Try it
Copy all data exactly. Skip pictures.

Recorded data
• • • • •
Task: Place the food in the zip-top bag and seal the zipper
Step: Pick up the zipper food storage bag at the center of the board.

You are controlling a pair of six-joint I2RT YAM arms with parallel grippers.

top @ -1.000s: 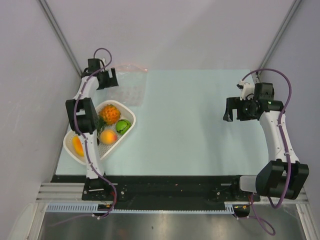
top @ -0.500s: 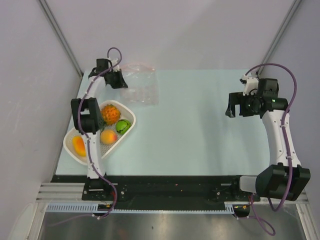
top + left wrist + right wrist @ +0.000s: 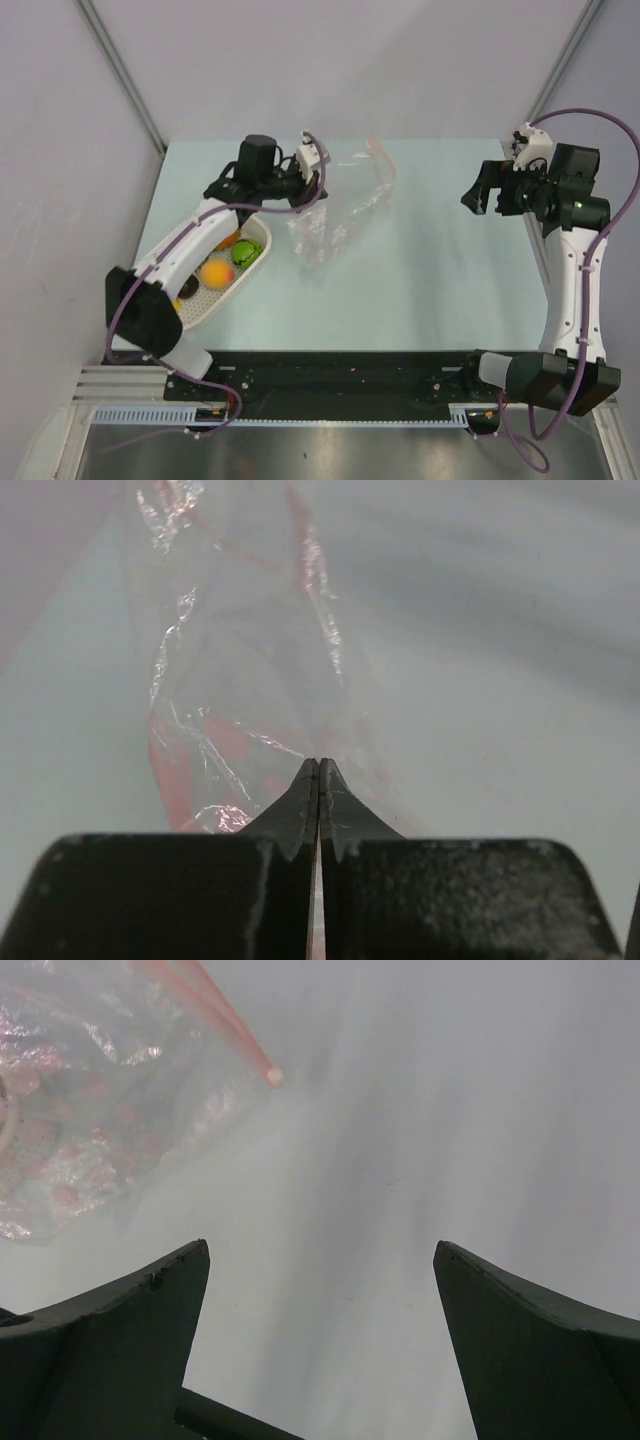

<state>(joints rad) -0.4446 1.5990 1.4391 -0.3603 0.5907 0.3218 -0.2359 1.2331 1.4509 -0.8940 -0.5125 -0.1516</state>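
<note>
Top view: the left gripper (image 3: 312,195) is clamped on the crumpled zip-top bag (image 3: 345,205), which sits just right of the white basket (image 3: 262,262) (the food (image 3: 215,272) lies inside it). The right gripper (image 3: 482,192) stands wide, well apart from the bag.

Left wrist: the jaws are pressed together on the clear film, and the zipper (image 3: 312,570) runs beyond them.

Right wrist: the fingers (image 3: 130,1310) are spread wide over the table (image 3: 400,1140), with the bag at the upper left.
</note>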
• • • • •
Solution for this task
Task: Place the food in the zip-top bag and seal the zipper
Step: Pick up the zipper food storage bag at the center of the board.

You are controlling a pair of six-joint I2RT YAM arms with parallel grippers.

top @ -1.000s: 
top @ -0.500s: 
top + left wrist + right wrist @ +0.000s: 

<state>(joints rad) -0.4446 1.5990 1.4391 -0.3603 0.5907 0.3218 -0.2359 1.2331 1.4509 -0.8940 -0.5125 -0.1516</state>
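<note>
Top view: the left gripper (image 3: 312,195) is clamped on the crumpled zip-top bag (image 3: 345,205), which sits just right of the white basket (image 3: 262,262) (the food (image 3: 215,272) lies inside it). The right gripper (image 3: 482,192) stands wide, well apart from the bag.

Left wrist: the jaws are pressed together on the clear film, and the zipper (image 3: 312,570) runs beyond them.

Right wrist: the fingers (image 3: 130,1310) are spread wide over the table (image 3: 400,1140), with the bag at the upper left.
</note>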

What this exercise asked for has been supplied.